Ibas a ser una labradora, pero quiso el destino que lo que llegara a mis manos fuera aquel boxercito pequeñín, de pechete recio y piernecillas de bailaor. No se me olvidará la primera vez que te vi, recién llegado de Málaga, cuando se abrió aquel maletero y apareció tu cabecita, con esos ojitos relucientes de mirada suplicante.
Desde aquel día cambió todo. Eras mi primer perro. En mi casa había habido perros, pero tú eras el primero “mío”, el primero de cuya educación yo sería totalmente responsable. Fuiste mi conejillo de Indias, y no puedo enumerar los mil y un errores que habré cometido contigo. Tantos, que si no fueras como eres la cosa habría sido un desastre. Pero tu carácter, tu bondad natural, tu alegría y tu disposición a aprender y agradar han hecho que no sean tan graves. Si hoy eres lo que eres, es más gracias a ti que a mí.
¿Te acuerdas de aquel primer invierno, tú y yo, triscando como cabras por el monte día tras día, lloviera o nevara? Eso no lo había hecho nunca por nadie, y nadie lo había hecho nunca por mí. ¿Recuerdas cómo nos miramos atónitos cuando nos encontramos cara a cara con aquel jabalí? ¿O el lío en el que nos metimos el día que, queriendo atrochar, terminamos en medio de un campo de zarzas que a mí me destrozaban el pantalón y a ti te cubrían por encima de la cabeza? ¿O aquellos atardeceres que mirábamos llover desde los escalones del porche?
Nunca pensé encontrar un compañero tan fiel y abnegado.
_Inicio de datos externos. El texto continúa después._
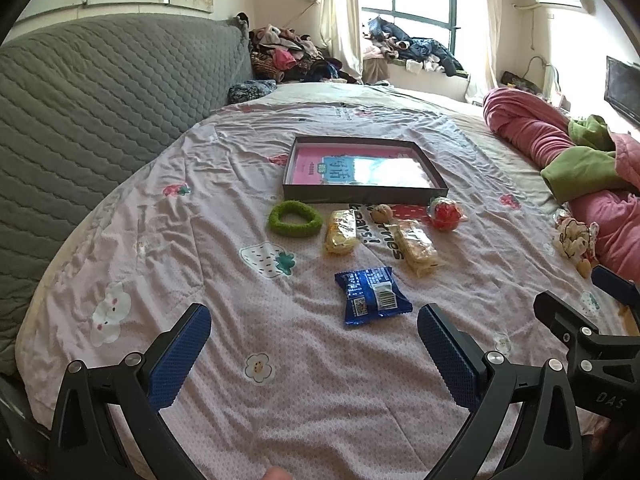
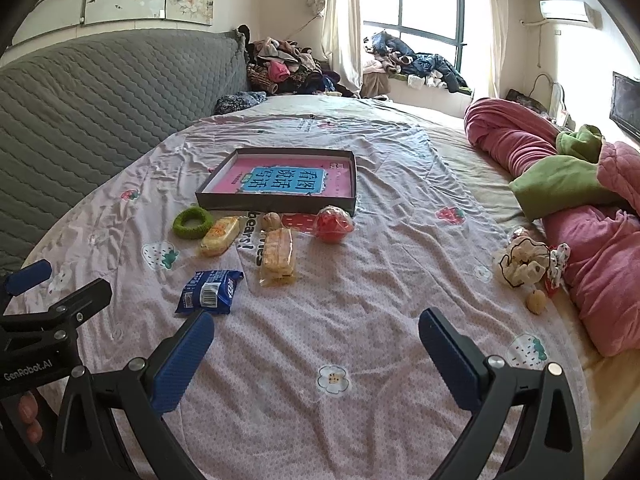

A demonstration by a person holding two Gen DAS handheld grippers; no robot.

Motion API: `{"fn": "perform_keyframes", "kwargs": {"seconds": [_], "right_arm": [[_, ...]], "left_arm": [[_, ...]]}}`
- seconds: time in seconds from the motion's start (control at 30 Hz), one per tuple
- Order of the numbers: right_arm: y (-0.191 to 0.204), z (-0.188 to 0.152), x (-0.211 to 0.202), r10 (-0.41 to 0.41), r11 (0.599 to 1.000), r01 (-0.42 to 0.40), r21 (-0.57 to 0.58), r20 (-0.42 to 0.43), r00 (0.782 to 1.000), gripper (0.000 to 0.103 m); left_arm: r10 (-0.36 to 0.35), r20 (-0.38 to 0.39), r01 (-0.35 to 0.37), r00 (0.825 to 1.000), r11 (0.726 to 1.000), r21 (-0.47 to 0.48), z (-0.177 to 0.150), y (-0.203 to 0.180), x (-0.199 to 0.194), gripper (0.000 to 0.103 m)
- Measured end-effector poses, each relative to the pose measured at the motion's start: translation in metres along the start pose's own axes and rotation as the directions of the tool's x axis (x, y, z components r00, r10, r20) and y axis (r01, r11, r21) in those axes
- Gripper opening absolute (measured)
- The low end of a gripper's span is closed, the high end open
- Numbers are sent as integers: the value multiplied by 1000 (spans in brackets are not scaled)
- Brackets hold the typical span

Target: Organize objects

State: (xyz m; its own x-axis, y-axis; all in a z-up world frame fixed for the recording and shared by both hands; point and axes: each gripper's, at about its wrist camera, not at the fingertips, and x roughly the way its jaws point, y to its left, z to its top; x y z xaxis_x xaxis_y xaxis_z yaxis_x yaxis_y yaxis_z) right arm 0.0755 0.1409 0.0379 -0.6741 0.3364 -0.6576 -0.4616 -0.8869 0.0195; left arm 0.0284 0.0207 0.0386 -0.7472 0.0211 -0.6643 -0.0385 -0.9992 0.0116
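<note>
The bed fills the scene under a pale pink printed sheet, with a grey quilted headboard along its left side. A rolled pink blanket with a green lining lies along the right edge, and piled clothes sit at the far end below the window.

A shallow dark box lies flat near the middle of the bed, holding a pink book with a blue title panel. The small items lie just in front of its near wall, apart from one another:
- a green fuzzy ring, furthest left;
- a yellow snack pack beside it;
- a longer yellow snack pack to the right;
- a small brown nut between the two packs, close to the box;
- a red wrapped ball, furthest right.

A blue snack packet lies nearer than the rest, on open sheet. A cream hair tie and small trinkets lie well apart at the right, against the blanket.

The left gripper hovers above the near sheet, jaws spread wide and empty, the blue packet just beyond its fingertips. The right gripper hangs likewise, jaws spread, gripping nothing. Nothing lies between either gripper and the items.
</note>
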Motion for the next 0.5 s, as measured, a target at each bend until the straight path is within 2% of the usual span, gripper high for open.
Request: {"fn": "perform_keyframes", "kwargs": {"seconds": [0.5], "right_arm": [[-7, 9, 38, 19, 1000, -18, 19, -48, 999, 103]], "left_arm": [[-8, -47, 7, 999, 999, -31, 4, 4, 36, 103]]}}
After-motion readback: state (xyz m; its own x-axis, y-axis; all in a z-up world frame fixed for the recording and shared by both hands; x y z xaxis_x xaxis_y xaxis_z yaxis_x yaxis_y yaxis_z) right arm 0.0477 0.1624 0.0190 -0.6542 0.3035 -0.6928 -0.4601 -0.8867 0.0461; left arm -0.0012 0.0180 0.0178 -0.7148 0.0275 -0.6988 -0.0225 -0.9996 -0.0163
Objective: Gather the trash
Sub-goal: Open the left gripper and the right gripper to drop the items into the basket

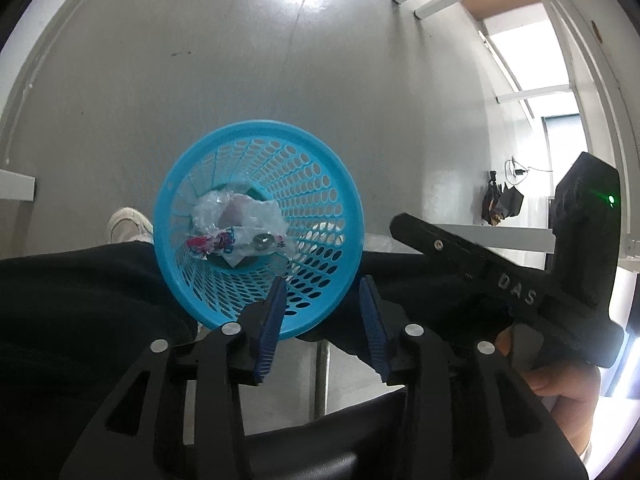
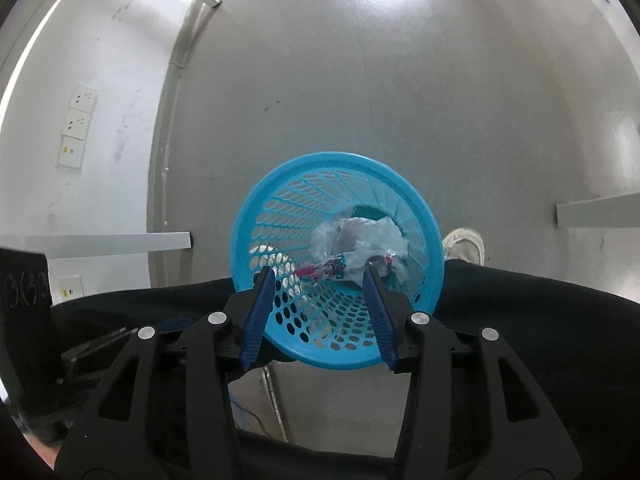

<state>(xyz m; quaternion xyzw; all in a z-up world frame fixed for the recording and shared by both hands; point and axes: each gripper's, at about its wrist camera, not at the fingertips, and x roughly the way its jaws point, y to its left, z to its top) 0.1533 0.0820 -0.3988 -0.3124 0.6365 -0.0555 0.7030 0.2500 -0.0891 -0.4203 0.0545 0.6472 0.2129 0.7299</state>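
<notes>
The left tongs (image 1: pixel 322 280) are spread wide and hold nothing. The right tongs (image 2: pixel 318 276) are spread wide too, and empty. Both hang over a blue basket (image 1: pixel 340 196) that sits on the grey floor (image 1: pixel 280 60), between the person's dark legs. One white shoe (image 1: pixel 128 226) pokes out beside it.

The trash (image 1: pixel 236 224) is already down in the bottom of the basket: a crumpled clear bag and a pink and blue wrapper. So this part looks done.

To do the next bit well, the person should probably lift both tongs straight up so they do not bump the rim and tip the basket. Then look around the floor for more trash.
</notes>
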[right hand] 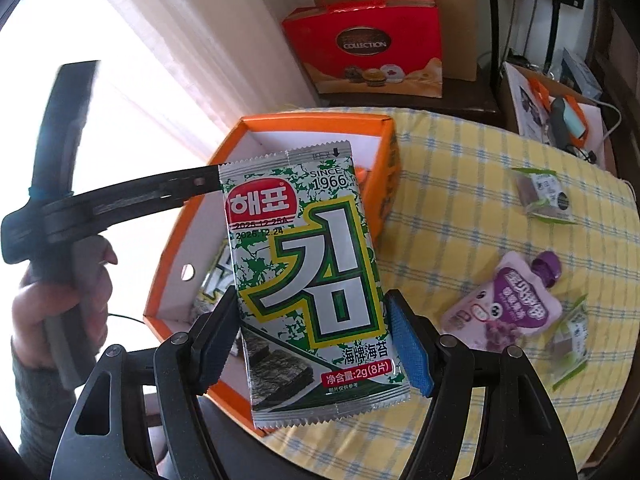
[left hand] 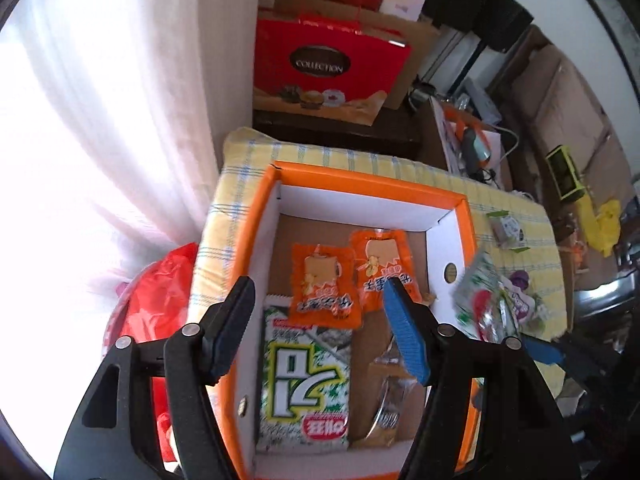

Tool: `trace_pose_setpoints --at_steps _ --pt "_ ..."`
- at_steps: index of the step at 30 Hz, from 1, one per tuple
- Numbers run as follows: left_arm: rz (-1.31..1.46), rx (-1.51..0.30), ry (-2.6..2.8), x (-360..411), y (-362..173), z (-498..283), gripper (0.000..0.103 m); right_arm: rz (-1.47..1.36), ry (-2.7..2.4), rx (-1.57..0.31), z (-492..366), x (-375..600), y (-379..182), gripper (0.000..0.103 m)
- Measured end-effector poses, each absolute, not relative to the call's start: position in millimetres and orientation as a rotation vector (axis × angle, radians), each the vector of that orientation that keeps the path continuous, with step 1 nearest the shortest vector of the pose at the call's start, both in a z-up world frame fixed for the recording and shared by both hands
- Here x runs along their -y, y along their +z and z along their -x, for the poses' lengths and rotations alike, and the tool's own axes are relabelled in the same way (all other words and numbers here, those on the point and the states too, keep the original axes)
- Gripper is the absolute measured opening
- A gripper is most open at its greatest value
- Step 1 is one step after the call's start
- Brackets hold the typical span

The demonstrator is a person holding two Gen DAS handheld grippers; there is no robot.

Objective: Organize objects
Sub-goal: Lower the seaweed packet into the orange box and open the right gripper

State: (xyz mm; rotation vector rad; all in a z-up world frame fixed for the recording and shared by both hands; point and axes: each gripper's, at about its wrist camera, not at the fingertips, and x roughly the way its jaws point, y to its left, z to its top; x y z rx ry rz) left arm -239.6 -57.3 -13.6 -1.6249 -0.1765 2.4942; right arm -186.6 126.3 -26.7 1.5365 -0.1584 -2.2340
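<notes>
An orange-rimmed white box (left hand: 370, 184) sits on the yellow checked tablecloth (left hand: 240, 168). Inside lie a green-white seaweed packet (left hand: 306, 380), two orange snack packets (left hand: 322, 288) and a clear brown-labelled packet (left hand: 386, 412). My left gripper (left hand: 320, 332) is open and empty above the box. My right gripper (right hand: 310, 340) is shut on a second seaweed packet (right hand: 312, 272) and holds it upright over the box's near right edge (right hand: 384, 168). That packet shows blurred at the right in the left wrist view (left hand: 482, 300).
On the cloth right of the box lie a purple pouch (right hand: 506, 304) and two small green-edged packets (right hand: 542, 194) (right hand: 568, 336). A red gift bag (right hand: 372, 48) stands behind the table. A red plastic bag (left hand: 160, 312) lies left of it. A cluttered cardboard box (right hand: 556, 120) stands back right.
</notes>
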Motion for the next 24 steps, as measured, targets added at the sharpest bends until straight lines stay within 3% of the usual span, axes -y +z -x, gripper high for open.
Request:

Tan incondicional y tan alegre. Tan intuitivo hacia mi estado de ánimo. Y nunca pensé que pudiera existir un ser vivo tan generoso. Debí sospecharlo, cuando vi la manera en la que te relacionabas primero con los gatos (que te detestaban, ¿te acuerdas?) y luego con los perros, las personas y todo bicho viviente. Como digo, debí sospecharlo, aunque cuando realmente me empecé a dar cuenta fue cuando llegó Sira y, no sólo no diste la menor muestra de celos, sino que le cediste tu cama, tu comida, tus juguetes y la atención de tus amos, todo ello con los brazos abiertos y una sonrisa en los labios (sí, una sonrisa, yo la veía). Y terminé de confirmarlo cuando llegó Boxer, ese pequeño terremoto que lo revolucionaba todo a su paso. Fuiste con él la mejor de las niñeras, y una ayuda impagable. Lo vigilabas cuando dormía, y jugabas con él, lo cuidabas y lo entretenías cuando estaba despierto. Sin ti, todo habría sido muchísimo más complicado. Incluso ahora, que te saca una cabeza, sigues entreteniéndolo y educándolo, ¡y hasta quitándonoslo de encima cuando ves que nos está agobiando!
Y dirás, ¿por qué me escribes ahora esta carta? Pues porque te lo mereces, y porque los homenajes hay que rendirlos en vida. Porque tú fuiste el primero y, aunque detrás llegaron otros, y algún día llegarán más, tú estarás siempre ahí. Has puesto el listón tan alto, que no sé si alguno llegará alguna vez a tu altura. Pero no importa, porque hasta para eso eres generoso.
Te quiero con toda mi alma, corazón.